’I don’t like it’, I said when Joanna approached me with her idea for the newest expansion for 51st State. 'Try it though, give it two or three weeks, see what happens. It won’t work, but you need to see it by yourself.’ I said and gave her green light.
It was early March 2020, and her idea for the expansion was a semi-coop variant for the game. Moloch attacks all players at the table, and they need to fight against each other, as usual, and additionally against Moloch cards. It makes perfect sense for the theme of Neuroshima world, but I really hate semi-coop games.
I had so many bad experiences with semi-coop games that I am basically done with this genre. It is tough to design a game that keeps everyone equally engaged for the whole game and to keep players who know that they have no longer a chance to win interested in the game.
So I said Joanna, I vote against the idea, but she should try it anyway.
COVID hit, we all ended up at home working in home office mode, and the playtesting process became super difficult. After few weeks, Joanna said she finally have it ready to show and that she built the prototype on Tabletopia.
I am not a fan of playing board games on the computer. Back then, in March or April 2020, when it all was new to us, I really was not a fan of the tool. But that was the only tool we had. So we played.
The test took us more than two hours. Operating on Tabletopia was a dreadful experience, talking over Skype, trying to understand the prototype, trying to understand Tabletopia, trying to keep my dogs silent for more than 5 minutes. It was 2 hours horror, but…
’It’s not that bad.’ I said. 'Maybe I was wrong. Keep working on it. You might have here something.’

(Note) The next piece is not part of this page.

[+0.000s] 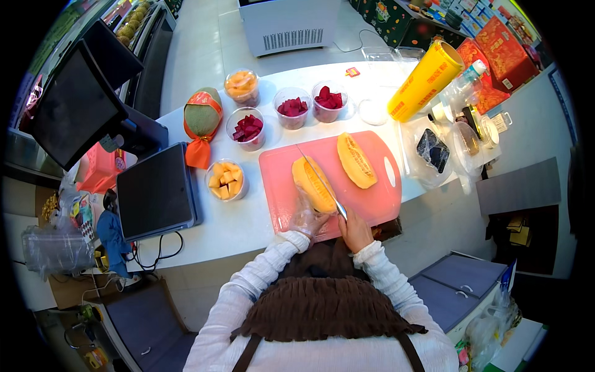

Joanna worked on the expansion for another few months. We all struggled with playtesting, the brainstorming was difficult on Zoom, creating new versions of the prototype was taking much more time than the regular pen and paper method when you can scribble on the card, tweak one or two words and continue playtesting with the new version.
At some point, after months of work and many iterations, it was ready. It was much better than I expected. And what’s more, it was everything I would never create by myself. I would never create a semi coop expansion. I would never create an expansion with double-sided cards. I would never do an alternative co-op variant in 51st State.
Moloch changes the game. Adds a new angle. Throws at players new challenges and choices. It’s manifest of Joanna’s talent and manifest in general of diversity in design. The beauty of different approach and ideas. It’s like First Martians and On Mars and Terraforming Mars, three great games, three different methods, three examples of the power of design.
I was wrong when I said semi-coop is a bad idea. But man, I was so right that I let her work and do what she wanted. She did something I would never do.